Après avoir fait ma provision de remarques, je m’étais éloigné peu à peu de la foule, et, tout en songeant, j’avais contourné l’aile droite du château. Le grand mouvement ne s’étendait plus jusque-là. On eût dit, à côté du bruit, le désert. Soudain, j’entendis un cri de douleur, et je vis s’avancer, s’accrochant au mur, un homme vêtu de l’habit des gardes-du-corps, et qui perdait son sang par plusieurs blessures. A quelques pas de moi, il chancela. Je me portai à son secours.

— On m’a assassiné, dit-il, d’une voix faible, et je vais expirer.

Je le soulevai, et pour parer au plus pressé, je fis en sorte de l’asseoir par terre, le dos appuyé contre une borne. Je l’exhortai à ne point désespérer de son état, en l’assurant que j’allais lui faire donner des soins, et je lui demandai de donner, autant qu’il pût parler, quelques indications relatives à l’attentat dont il avait été victime. Mais le souffle lui manquait, et il perdait le sentiment. J’appelai à l’aide, ayant couru dans la direction de la place, et quelques personnes survinrent. Parmi elles, se trouvait, par fortune, un apprenti chirurgien qui, par des moyens élémentaires, tenta d’arrêter l’épanchement du sang. Le blessé rouvrit les yeux et put dire qu’il s’appelait M. de la Chaux, et qu’il avait été joint par deux particuliers, un abbé et un homme de forte corpulence, habillé d’un habit vert foncé. Ces détails ne furent obtenus qu’entrecoupés de plaintes ou interrompus par des suffocations. L’abbé et l’autre avaient sollicité de M. de la Chaux d’être introduits au château, mais non pas à la façon qui était celle du public, insistant sur les motifs pressants qui leur faisaient demander son intervention. Le garde-du-corps avait refusé. Alors, les deux hommes l’avaient frappé à coups de poignard en lui disant, ce qui prouvait leur intention de le tuer, que, du moins, il ne pourrait dire à qui que ce fût, la démarche qu’ils avaient faite auprès de lui… Les criminels s’étaient enfuis pour gagner, apparemment, la route de Paris…
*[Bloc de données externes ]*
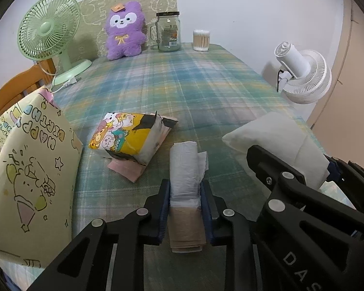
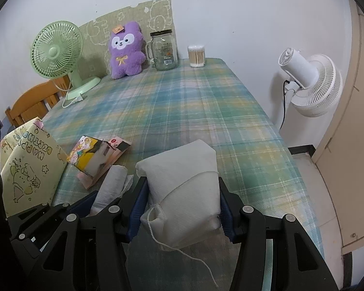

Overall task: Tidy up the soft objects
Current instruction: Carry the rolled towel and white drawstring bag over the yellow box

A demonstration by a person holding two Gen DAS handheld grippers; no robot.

Cependant qu’on s’apprêtait à transporter l’infortuné M. de la Chaux en un lieu où il serait loisible d’apporter quelque adoucissement à ses souffrances, un rassemblement s’était formé et on se livrait à bien des commentaires sur l’événement. Quel but avaient poursuivi les assassins en essayant de séduire un officier du château ? On frémissait à l’idée qu’ils visaient peut-être au plus haut, et les plus alarmantes conjectures venaient à l’esprit. La consternation était sur tous les visages. N’était-ce pas contre la vie même du roi qu’un attentat avait été projeté ? Déjà, certains désignaient le bras qui avait armé les meurtriers, qui étaient ou des affiliés à la Société[3] ou deux de ses membres, ayant pris un déguisement. Leur arrestation eût été de la dernière importance, mais du temps serait perdu avant que les informations commençassent, fût-ce avec la plus grande diligence, et ces misérables échapperaient peut-être aux recherches.

[3] Les Jésuites, expulsés de France. « Le sentiment unanime est que cette Société est seule capable d’enfanter de si abominables projets ». (Lettre de Mme de M… à M. de Mopinot, au sujet de cet attentat.) Les documents contemporains attestent que ce fut la première opinion qui se répandit (Note de l’éditeur.)